Yes, Virginia, but there is a caveat.
Many people here already know what I am about to say, but please indulge me if you find this boring.
I am not familiar with dividend stock strategy by Siegel, nor follow "sin" stocks. But I know about the Farma-French study that shows that value stocks outperform growth stocks. Does that come with an increase in volatility? I am not sure, but will get back to this later.
The effect is called "value tilt". How large is this effect? Over a long period, it's HUGE. Historical data shows that from Jan 1980 to Dec 2010, a period of 31 years, $10K invested in large cap growth stocks became $187K, but in small cap values, it became $602K. In the same period, investing in S&P 500 yielded $281K.
Note that the above are ideal values. One has to buy stocks in an MF or ETF and that incurs some costs. So, using Vanguard flagship VFINX, you would get $263K instead of $281K.

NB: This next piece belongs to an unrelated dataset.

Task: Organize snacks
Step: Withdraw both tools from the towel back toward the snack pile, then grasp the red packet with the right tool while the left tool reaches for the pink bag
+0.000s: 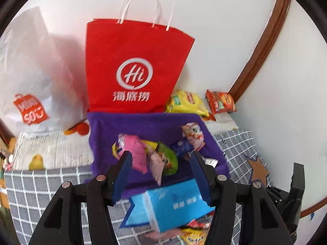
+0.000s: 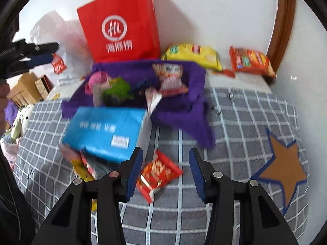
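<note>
A purple fabric bin (image 1: 143,126) (image 2: 179,110) on the checked bed holds several snack packets: pink (image 1: 136,149), green (image 1: 168,159) and white-red (image 1: 193,134). A blue pack (image 1: 175,202) (image 2: 104,130) lies in front of the bin. My left gripper (image 1: 161,163) is open and empty above the bin's near edge. My right gripper (image 2: 165,159) is open above a red snack packet (image 2: 158,172) that lies on the cover between the fingers. More packets (image 2: 81,165) stick out from under the blue pack.
A red paper bag (image 1: 132,67) (image 2: 120,24) stands against the wall behind the bin, a white plastic bag (image 1: 32,77) to its left. Yellow (image 2: 194,56) and orange (image 2: 251,62) chip bags lie by the wall. A brown star (image 2: 284,167) marks the cover at right.
</note>
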Demonstrator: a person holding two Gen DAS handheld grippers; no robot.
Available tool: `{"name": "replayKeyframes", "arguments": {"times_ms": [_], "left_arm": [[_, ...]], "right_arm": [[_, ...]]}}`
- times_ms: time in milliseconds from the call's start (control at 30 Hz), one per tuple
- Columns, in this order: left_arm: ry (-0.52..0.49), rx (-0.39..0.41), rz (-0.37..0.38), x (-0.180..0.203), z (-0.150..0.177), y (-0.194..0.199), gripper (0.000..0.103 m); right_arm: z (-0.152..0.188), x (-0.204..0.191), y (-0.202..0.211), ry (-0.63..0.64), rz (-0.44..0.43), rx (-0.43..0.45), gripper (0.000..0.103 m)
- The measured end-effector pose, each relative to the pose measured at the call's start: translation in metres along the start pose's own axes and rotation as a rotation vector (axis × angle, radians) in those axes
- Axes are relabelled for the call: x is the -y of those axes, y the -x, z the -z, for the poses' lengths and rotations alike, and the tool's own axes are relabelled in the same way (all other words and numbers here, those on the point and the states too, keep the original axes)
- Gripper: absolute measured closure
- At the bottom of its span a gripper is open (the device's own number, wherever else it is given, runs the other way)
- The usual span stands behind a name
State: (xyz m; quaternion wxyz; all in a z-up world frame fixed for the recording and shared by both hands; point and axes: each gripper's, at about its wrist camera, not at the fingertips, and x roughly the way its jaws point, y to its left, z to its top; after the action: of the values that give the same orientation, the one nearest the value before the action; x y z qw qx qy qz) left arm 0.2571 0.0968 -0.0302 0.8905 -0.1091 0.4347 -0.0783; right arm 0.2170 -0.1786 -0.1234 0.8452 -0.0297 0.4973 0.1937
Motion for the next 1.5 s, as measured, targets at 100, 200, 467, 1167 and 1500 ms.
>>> {"name": "replayKeyframes", "arguments": {"times_ms": [100, 200, 467, 1167, 1500], "left_arm": [[0.006, -0.013, -0.027, -0.005, 0.015, 0.006, 0.046], [0.012, -0.031, -0.03, -0.008, 0.032, 0.008, 0.046], [0.03, -0.075, -0.056, -0.021, 0.072, 0.019, 0.046], [0.029, -0.11, -0.052, -0.013, 0.118, 0.018, 0.046], [-0.028, -0.2, -0.073, 0.005, 0.151, -0.029, 0.046]], "right_arm": [[0.015, -0.005, -0.011, -0.021, -0.059, -0.047, 0.056], [0.026, -0.012, -0.022, -0.026, -0.059, -0.071, 0.056], [0.032, -0.008, -0.042, -0.118, -0.052, -0.07, 0.056], [0.053, 0.007, -0.046, 0.016, -0.006, -0.035, 0.061], [0.056, 0.004, -0.052, 0.061, 0.035, 0.065, 0.061]]}}
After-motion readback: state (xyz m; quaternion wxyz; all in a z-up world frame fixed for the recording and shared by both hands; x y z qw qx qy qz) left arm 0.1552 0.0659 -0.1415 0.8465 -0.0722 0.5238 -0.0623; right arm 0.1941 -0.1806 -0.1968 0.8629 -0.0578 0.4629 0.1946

The data above is from a Web page by Fidelity (see below). The page by Fidelity shows all 6 categories: large-cap value/growth, mid-cap value/growth, small-cap value/growth, but not for S&P. So, I took the S&P and VFINX numbers from Morningstar. The data shows that value soundly beats growth in all 3 market cap categories after 31 years.
So, if value stocks are that great, what's the gotcha? Are they more volatile? If so, then that is the cost of the lunch, some say.

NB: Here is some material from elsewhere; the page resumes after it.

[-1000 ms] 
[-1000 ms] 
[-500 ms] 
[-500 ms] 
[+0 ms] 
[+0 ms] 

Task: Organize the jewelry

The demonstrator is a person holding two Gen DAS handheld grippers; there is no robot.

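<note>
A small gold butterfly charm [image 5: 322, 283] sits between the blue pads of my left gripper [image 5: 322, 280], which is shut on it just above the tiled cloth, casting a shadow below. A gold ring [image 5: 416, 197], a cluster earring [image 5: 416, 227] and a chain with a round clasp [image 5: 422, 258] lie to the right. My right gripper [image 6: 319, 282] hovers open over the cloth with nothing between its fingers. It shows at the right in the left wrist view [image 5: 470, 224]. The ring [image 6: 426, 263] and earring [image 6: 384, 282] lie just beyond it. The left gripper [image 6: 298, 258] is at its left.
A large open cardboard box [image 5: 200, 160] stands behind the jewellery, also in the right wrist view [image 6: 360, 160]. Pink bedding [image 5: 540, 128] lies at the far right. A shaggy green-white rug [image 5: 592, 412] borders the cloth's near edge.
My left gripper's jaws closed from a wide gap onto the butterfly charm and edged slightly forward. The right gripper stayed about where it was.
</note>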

Looking at the data, I don't think that's the case. Instead, I believe what happens is that when value beats growth, it is only by a small amount. But when value trails growth, it is by a huge amount. In 1999, growth stocks jumped 50%, while value stocks were flat.
Yet, in the long run, value beats growth so soundly. The hare and the tortoise again. Nothing can beat the index every single year, because investors will flock to the winners and drive them into bubble territory and they crash hard subsequently. By the same token, individuals bailed out of value stocks during go-go years, and piled on to growth stocks which crashed hard when the bubble burst. Money managers did not do that well either, because they were pressured by their constituents to keep up with the index. In a year like 1999, if you were flat while the S&P was bid up 50%, you would be called stupid and lost your job. And so, you were not able to keep your career, so that later you could say that you beat the index and proved the "coin tossing monkey" argument wrong.
So, there is a "free lunch", but you have to be willing to wait for it, and investors are simply too impatient.